(Dataset records)

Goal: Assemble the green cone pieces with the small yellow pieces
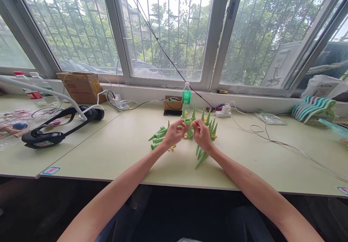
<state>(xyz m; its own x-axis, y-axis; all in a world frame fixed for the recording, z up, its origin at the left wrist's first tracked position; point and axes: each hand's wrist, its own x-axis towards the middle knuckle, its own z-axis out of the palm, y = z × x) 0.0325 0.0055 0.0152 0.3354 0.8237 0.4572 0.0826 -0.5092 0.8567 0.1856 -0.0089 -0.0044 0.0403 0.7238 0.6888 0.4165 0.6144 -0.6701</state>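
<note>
**Green plastic cone piece held up between both hands at mid-table**

Green plastic cone piece (188,123), short and hollow with an open round mouth, sits pinched between the two hands just above the pale table (122,151). Left hand (174,133) grips it from the near left, fingers curled in tight around it. Right hand (201,133) closes in from the other side, fingertips bunched at the same piece; whether it also holds one of the small yellow bits is too fine to tell.

Lying flat to the left is a bundle of long green plastic cones (157,136). More upright green spikes (209,120) stand just behind the right hand, and a few slant out below the right wrist. Small yellow plastic connectors (172,147) are scattered near the left wrist.

By the look of it, this is a joining step: two small parts being brought together. It calls for lining them up squarely and a steady squeeze, with the left hand bracing.
</note>
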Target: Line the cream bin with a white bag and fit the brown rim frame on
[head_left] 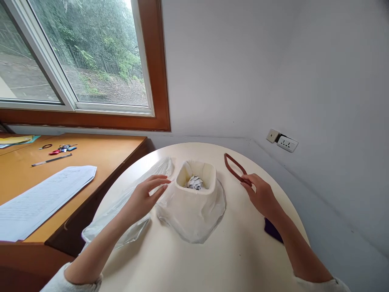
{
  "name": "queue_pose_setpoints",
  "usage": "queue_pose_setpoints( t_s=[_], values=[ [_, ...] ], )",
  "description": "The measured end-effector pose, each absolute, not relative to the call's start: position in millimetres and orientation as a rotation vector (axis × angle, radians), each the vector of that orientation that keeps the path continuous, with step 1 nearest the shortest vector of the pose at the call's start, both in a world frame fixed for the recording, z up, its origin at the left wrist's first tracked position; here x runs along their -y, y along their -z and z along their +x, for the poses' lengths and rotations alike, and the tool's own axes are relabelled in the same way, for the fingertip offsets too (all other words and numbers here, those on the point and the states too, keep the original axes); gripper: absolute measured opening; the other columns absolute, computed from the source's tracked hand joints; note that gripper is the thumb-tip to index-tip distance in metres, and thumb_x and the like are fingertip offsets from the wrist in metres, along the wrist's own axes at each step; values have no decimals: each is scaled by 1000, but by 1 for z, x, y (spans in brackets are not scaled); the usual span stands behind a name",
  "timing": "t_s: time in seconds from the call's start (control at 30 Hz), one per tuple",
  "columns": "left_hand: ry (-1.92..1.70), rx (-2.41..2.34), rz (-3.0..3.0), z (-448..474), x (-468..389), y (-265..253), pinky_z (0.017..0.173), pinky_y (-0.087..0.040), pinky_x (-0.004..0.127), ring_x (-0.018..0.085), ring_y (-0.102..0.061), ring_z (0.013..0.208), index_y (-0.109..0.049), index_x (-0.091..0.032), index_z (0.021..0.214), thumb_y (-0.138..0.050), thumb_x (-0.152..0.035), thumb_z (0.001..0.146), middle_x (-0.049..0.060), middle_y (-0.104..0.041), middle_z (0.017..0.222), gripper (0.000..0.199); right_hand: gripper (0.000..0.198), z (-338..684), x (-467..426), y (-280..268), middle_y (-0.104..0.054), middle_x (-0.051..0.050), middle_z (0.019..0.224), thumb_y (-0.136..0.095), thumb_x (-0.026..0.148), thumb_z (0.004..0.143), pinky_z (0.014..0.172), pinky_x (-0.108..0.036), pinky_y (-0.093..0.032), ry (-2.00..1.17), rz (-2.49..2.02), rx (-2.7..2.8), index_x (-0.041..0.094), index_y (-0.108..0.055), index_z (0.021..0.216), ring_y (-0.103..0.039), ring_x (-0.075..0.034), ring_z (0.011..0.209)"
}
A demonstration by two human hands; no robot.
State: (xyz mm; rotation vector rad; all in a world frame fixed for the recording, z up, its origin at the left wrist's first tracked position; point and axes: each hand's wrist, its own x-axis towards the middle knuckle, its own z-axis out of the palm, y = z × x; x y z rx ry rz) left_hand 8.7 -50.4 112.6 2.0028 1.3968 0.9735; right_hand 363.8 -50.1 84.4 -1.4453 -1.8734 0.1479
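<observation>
My right hand (pixel 260 194) pinches the near end of a brown rounded-square ring (pixel 230 169), held up to the right of a small white bin (pixel 195 190). A thin translucent plastic bag (pixel 191 225) lines the bin, folded over its rim and spread around its base. Crumpled printed paper (pixel 195 182) lies inside. My left hand (pixel 148 194) is just left of the bin with thumb and fingers apart, holding nothing. Whether its fingertips touch the bag's edge I cannot tell. Another translucent plastic bag (pixel 136 233) lies flat beneath and beside my left forearm.
Everything stands on a round cream table (pixel 212 267). A dark purple item (pixel 272 230) lies partly behind my right forearm. At left, a wooden desk (pixel 100 150) holds printed sheets (pixel 51 198), a pen (pixel 51 160) and keys (pixel 63 150). A wall socket (pixel 287 143) is at right.
</observation>
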Motion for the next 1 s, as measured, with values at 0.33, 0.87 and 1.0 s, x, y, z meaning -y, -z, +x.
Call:
queue_pose_setpoints(
  t_s=[0.33, 0.87, 1.0],
  values=[
    [-938, -1159, 1550, 41, 70, -152, 63, -54, 34, 16, -62, 60, -54, -12, 118, -45, -48, 86, 5, -65, 73, 49, 19, 278, 84, -116, -59, -7, 87, -45, 10, 87, 73, -32, -47, 160, -956, 2252, 19, -58, 98, -54, -18, 81],
    [-898, -1199, 1654, 49, 60, -137, 41, -40, 23, 11, -50, 40, -27, -22, 139, -47, -40, 84, -3, -58, 59, 61, 19, 270, 86, -111, -62, -6, 91, -48, 10, 86, 82, -36, -44, 286, -869, 2182, 20, -57, 99, -56, -17, 85],
    [-888, -1191, 1694, 49, 59, -140, 40, -39, 22, 10, -47, 39, -30, -20, 138, -45, -40, 85, -6, -52, 52, 58, 18, 272, 87, -110, -61, -7, 94, -51, 12, 85, 81, -36, -45, 278, -891, 2158, 20, -57, 100, -55, -18, 88]
  ],
)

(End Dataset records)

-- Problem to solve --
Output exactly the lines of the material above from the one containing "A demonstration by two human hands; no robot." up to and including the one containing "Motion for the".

-- Task response --
A demonstration by two human hands; no robot.
State: (xyz mm; rotation vector rad; all in a world frame fixed for the recording, z up, its origin at the left wrist's first tracked position; point and axes: each hand's wrist, its own x-axis towards the middle knuckle, its own z-axis out of the palm, y = z × x; x y z rx ry rz) left_hand 8.7 -50.4 112.6 2.0028 1.3968 0.9735; right_hand 363.8 -50.1 84.4 -1.4453 -1.8734 0.1479
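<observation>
My right hand (pixel 260 194) pinches the near end of a brown rounded-square ring (pixel 230 169), held up to the right of a small white bin (pixel 195 190). A thin translucent plastic bag (pixel 191 225) lines the bin, folded over its rim and spread around its base. Crumpled printed paper (pixel 195 182) lies inside. My left hand (pixel 148 194) is just left of the bin with thumb and fingers apart, holding nothing. Whether its fingertips touch the bag's edge I cannot tell. Another translucent plastic bag (pixel 136 233) lies flat beneath and beside my left forearm.
Everything stands on a round cream table (pixel 212 267). A dark purple item (pixel 272 230) lies partly behind my right forearm. At left, a wooden desk (pixel 100 150) holds printed sheets (pixel 51 198), a pen (pixel 51 160) and keys (pixel 63 150). A wall socket (pixel 287 143) is at right.
</observation>
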Motion for the next 1 s, as measured, with values at 0.33, 0.87 and 1.0 s, x, y, z meaning -y, -z, +x.

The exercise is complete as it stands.